**Work task:** The answer must be an exact reproduction of the lines from the start of the records below through the line containing "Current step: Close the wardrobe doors", and nothing more.

**Information:**
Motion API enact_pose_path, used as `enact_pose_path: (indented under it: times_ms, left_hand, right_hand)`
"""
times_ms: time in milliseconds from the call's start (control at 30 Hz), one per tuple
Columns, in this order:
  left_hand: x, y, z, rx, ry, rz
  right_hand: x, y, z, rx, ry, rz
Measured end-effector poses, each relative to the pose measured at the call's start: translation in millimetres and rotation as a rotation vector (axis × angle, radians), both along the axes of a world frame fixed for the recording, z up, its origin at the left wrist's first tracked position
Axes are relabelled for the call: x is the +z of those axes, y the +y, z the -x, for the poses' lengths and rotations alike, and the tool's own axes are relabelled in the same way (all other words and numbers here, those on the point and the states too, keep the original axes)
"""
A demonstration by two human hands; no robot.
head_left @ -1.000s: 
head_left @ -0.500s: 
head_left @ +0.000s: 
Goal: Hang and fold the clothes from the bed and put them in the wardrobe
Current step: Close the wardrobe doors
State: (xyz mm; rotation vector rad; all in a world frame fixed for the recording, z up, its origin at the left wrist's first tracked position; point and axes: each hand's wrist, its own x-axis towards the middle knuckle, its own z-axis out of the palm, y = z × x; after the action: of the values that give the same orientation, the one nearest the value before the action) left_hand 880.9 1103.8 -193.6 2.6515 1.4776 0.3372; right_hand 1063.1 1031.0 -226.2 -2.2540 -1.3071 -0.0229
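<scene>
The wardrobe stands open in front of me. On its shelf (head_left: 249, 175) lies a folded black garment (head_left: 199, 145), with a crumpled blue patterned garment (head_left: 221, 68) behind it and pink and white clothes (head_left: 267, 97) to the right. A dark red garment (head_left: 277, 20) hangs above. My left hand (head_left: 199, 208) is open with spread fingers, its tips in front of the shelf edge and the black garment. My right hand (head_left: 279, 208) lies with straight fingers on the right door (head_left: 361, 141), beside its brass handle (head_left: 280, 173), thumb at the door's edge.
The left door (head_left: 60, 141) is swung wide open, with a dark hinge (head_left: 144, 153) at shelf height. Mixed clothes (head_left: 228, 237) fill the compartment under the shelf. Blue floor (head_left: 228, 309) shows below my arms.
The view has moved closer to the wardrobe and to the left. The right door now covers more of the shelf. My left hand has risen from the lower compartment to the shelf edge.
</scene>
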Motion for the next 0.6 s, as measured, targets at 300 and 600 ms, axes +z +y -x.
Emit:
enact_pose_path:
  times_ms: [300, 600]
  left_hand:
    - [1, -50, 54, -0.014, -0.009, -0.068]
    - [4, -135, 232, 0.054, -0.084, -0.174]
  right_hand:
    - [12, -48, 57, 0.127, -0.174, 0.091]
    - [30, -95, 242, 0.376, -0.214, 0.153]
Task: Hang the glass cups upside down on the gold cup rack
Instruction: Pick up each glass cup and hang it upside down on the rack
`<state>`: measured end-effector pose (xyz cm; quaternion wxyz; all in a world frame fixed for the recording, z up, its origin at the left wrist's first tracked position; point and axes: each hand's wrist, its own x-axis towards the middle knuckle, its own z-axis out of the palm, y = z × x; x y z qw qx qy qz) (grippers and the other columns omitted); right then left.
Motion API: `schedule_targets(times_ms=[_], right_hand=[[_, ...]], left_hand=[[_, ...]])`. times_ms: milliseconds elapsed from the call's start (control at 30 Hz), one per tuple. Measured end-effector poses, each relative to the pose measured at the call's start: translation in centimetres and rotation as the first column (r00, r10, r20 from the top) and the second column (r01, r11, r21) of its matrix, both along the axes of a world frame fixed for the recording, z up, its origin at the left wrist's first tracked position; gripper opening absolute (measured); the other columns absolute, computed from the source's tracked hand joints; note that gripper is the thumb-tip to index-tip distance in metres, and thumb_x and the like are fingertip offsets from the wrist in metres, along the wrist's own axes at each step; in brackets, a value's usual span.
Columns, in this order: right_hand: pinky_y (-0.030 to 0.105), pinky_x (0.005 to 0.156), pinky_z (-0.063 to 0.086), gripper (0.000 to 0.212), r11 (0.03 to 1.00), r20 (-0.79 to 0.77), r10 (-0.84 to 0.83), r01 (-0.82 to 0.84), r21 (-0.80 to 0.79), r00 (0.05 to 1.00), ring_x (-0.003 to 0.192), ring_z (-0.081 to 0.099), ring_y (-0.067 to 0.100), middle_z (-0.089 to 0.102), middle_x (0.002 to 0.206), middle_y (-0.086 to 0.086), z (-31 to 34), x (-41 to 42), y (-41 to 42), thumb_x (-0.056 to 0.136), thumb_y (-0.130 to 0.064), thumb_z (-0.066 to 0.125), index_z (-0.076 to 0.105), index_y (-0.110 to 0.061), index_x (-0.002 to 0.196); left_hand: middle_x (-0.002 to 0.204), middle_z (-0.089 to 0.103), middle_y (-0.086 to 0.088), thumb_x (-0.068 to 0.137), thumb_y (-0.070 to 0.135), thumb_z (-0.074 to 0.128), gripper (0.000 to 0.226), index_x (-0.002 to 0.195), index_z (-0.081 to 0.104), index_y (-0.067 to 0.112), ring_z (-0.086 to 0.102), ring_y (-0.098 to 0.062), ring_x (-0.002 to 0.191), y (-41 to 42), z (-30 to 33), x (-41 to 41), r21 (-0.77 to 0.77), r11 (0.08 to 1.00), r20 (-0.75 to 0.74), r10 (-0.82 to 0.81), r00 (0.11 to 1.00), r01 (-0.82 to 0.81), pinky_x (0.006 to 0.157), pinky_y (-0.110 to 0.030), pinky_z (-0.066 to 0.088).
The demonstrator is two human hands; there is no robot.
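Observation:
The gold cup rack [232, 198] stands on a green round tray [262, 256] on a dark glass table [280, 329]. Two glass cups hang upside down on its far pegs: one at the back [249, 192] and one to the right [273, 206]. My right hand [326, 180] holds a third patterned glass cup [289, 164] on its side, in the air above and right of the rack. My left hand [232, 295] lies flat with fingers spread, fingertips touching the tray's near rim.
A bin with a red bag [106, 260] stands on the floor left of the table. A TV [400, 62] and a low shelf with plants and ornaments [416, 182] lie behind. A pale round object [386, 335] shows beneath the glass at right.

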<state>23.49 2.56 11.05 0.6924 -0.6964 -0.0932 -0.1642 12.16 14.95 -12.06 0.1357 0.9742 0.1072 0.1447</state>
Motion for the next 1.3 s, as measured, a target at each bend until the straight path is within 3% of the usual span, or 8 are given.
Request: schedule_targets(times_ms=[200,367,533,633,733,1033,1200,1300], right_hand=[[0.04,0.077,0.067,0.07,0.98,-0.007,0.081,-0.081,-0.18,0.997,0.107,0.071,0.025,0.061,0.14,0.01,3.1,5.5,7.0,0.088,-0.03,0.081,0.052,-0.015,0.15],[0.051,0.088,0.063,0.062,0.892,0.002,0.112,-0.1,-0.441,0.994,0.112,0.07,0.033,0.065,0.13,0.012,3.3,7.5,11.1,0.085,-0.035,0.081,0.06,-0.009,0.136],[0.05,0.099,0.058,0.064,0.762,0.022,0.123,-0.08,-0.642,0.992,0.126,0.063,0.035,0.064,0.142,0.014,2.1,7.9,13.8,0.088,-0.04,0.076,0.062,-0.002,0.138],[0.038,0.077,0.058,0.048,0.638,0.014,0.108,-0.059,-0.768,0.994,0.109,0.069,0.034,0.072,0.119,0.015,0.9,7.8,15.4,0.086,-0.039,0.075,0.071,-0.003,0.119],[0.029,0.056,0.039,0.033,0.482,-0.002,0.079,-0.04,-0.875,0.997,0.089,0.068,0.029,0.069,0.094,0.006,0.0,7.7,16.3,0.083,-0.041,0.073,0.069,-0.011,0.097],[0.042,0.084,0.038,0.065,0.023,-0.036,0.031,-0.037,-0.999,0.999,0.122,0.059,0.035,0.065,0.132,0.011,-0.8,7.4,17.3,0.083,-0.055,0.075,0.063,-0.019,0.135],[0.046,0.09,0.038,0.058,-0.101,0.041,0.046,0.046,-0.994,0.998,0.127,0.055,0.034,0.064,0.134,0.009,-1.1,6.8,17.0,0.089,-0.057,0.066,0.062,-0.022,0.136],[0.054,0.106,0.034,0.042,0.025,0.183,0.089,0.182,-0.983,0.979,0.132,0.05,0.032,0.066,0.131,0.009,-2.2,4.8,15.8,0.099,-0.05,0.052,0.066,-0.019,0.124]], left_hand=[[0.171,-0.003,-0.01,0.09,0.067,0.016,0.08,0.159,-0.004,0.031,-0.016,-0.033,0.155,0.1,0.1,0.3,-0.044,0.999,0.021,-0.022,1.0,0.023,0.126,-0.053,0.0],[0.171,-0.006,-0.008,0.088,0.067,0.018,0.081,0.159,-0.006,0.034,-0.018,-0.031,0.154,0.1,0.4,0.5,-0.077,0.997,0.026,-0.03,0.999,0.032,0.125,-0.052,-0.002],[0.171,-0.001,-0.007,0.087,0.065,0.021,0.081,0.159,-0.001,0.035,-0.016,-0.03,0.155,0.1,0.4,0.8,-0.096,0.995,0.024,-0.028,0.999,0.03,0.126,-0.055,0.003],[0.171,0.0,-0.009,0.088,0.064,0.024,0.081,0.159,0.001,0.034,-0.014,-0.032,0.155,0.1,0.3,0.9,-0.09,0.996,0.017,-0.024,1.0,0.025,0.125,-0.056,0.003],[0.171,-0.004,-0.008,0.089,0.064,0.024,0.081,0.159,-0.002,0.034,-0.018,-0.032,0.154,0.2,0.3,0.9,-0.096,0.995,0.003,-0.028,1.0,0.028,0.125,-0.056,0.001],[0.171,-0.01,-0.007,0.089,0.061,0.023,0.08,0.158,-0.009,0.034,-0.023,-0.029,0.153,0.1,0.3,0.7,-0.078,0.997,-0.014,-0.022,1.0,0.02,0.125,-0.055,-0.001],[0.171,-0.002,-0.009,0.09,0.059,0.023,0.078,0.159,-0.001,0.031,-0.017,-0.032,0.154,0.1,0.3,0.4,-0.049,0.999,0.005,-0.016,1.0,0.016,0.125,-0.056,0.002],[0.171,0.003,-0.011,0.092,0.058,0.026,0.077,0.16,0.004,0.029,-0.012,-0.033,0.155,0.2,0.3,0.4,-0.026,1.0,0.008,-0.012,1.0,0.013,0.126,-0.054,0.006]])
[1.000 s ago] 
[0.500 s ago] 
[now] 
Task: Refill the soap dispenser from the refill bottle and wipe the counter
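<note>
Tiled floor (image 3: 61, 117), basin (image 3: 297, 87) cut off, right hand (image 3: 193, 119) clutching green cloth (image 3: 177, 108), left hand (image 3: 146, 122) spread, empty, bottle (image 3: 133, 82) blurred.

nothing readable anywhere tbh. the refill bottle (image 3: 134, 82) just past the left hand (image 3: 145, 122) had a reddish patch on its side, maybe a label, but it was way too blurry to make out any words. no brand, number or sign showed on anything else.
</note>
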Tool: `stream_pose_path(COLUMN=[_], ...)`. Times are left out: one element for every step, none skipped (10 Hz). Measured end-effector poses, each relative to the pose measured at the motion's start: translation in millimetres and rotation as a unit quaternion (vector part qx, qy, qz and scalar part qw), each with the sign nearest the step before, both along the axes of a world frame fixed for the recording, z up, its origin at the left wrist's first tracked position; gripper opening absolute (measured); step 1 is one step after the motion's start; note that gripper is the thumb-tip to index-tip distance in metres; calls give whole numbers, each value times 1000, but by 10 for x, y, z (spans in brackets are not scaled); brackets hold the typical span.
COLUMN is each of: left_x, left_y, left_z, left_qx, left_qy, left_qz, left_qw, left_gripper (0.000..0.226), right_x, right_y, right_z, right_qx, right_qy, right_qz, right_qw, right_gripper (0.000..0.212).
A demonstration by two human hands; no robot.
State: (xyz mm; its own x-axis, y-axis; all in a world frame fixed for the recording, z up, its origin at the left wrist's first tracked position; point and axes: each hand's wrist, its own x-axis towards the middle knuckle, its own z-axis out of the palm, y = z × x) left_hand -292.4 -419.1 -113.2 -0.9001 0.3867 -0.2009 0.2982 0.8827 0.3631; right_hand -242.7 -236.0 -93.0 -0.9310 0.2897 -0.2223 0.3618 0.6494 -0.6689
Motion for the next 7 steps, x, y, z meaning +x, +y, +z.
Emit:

**Your response:**
Motion API enact_pose_path, used as `enact_pose_path: (indented under it: times_ms, left_hand, right_hand)`
"""
times_ms: time in milliseconds from the call's start (control at 30 Hz), one per tuple
Columns, in this order:
  left_hand: x, y, z, rx, ry, rz
  right_hand: x, y, z, rx, ry, rz
Measured end-effector poses, each relative to the pose measured at the call's start: translation in millimetres and rotation as a rotation vector (axis × angle, radians), both along the axes of a world frame fixed for the recording, z up, its origin at the left wrist's first tracked position
Axes are relabelled for the call: x is the +z of those axes, y the +y, z the -x, for the poses' lengths and rotations alike, and the tool's own axes are relabelled in the same way (all other words and numbers here, those on the point and the states too, keep the original axes)
"""
A demonstration by two human hands; no robot.
head_left @ -1.000s: 
head_left @ -0.500s: 
head_left @ +0.000s: 
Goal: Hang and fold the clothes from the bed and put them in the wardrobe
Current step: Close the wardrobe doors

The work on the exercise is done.